- Bonginkosi Dlamini, MEC for Gauteng eGovernment, says that the risks to the province’s digital systems “are significant.”
- The department is investing funds and gearing up a strategy to bolster the province’s cybersecurity efforts.
- eGovernment manages the data for all other government departments in Gauteng, so a single breach could prove disastrous.
The digital systems governing Gauteng’s public services are at risk of cyberattack, MEC for the province’s eGovernment department Bonginkosi Dlamini said at an In2IT cybersecurity summit held in Sandton, Johannesburg late last week.
“The risk to the Gauteng provincial government’s services is significant considering that the services we provide impact the daily lives of millions of citizens residing in Gauteng,” said Dlamini.
“A single breach could disrupt essential services, compromise sensitive data and ultimately erode the trust that our people place in government institutions.”
A well-placed cyberattack runs the risk of paralysing all of Gauteng’s digital services, or worse, exposing hoards of private information from residents of South Africa’s most populous province to the dark web.
In 2019, Gauteng power utility CityPower suffered a ransomware attack that left its service inaccessible for several days, including services that allowed the purchase of electricity units.
Cybercriminals only need one target, and that is the department that provides data centre services to all other government departments in the province – eGovernment. Any private information sent in by Gauteng’s residents on any provincial digital service will end up at the department’s compound.
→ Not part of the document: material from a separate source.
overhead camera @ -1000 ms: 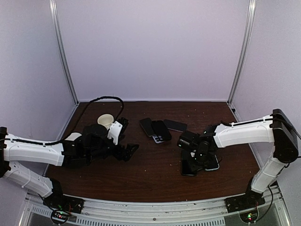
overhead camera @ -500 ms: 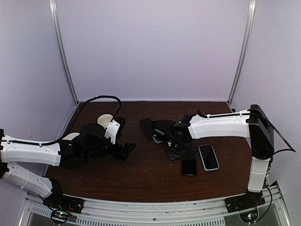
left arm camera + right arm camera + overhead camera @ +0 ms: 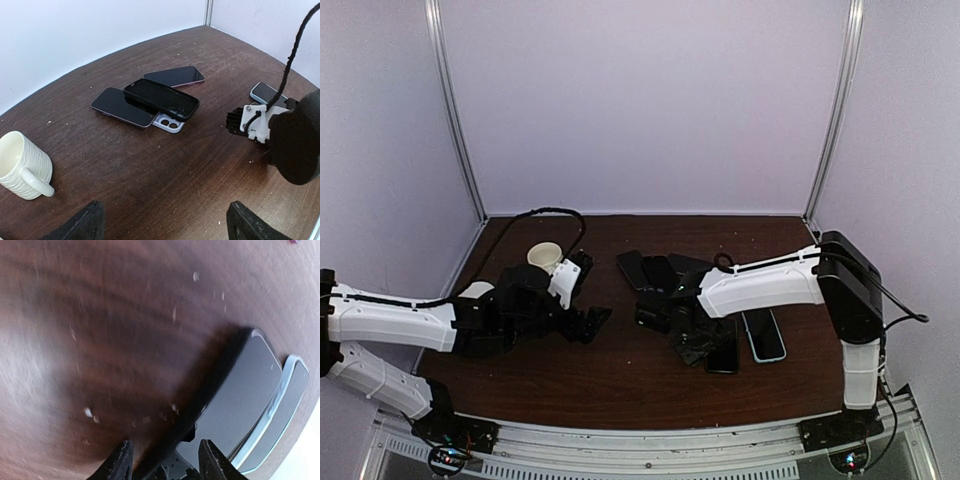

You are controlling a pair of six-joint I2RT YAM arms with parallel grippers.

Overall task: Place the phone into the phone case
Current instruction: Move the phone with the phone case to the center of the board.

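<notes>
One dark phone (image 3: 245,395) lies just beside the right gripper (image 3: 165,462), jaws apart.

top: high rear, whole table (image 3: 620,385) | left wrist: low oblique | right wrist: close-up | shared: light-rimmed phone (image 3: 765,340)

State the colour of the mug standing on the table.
The mug is cream-white; the left wrist view shows it best.

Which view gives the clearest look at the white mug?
The left wrist view: the white mug stands upright at the lower left, large, its handle and ribbed wall plain, nothing in front. The top external view shows it small, its lower part behind the left arm. The right wrist view misses it.
</notes>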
Dlamini says it is the mission of his department to “ensure the safety, processing and storage of all the data across the province.”
“Massive volumes of sensitive data are collected, managed, and stored by the Gauteng Provincial Government. As a result, the stakes in cybersecurity are considerable, from resident records and financial transactions to infrastructure control systems. Therefore, to avoid security breaches with far-reaching effects, eGovernment must prioritize the protection of sensitive data,” reads a statement from the department published earlier in the year.
While the risks are many, there is hope.
The MEC says that eGovernment is investing considerable funds and efforts into strengthening the province’s cybersecurity protections in the inevitable event that cybercriminals attack the province’s systems.
In August, the department said that it would allocate “a portion” of its R1.7 billion budget to bolster the province’s cybersecurity in order to avoid being caught off-guard by threat actors.
“Our task as the department of egovernment is quite critical. We really need to put stringent measures to ensure that our data in the province is secured,” added the MEC.
“It is the role of the department to develop and implement policies aimed to fight against cybercrime such as the Gauteng provincial government cybersecurity strategy.”
“This strategy aims to implement best practices, standards, guidelines and systems that will enable solid cybersecurity for the province. This strategy must be continuously monitored as cybercrime becomes more sophisticated.”
Dlamini says that efforts to bolster the province’s cybersecurity are urgent and that cybersecurity tools are no longer just a “nice to have” but a “critical government, trust and service delivery tool.”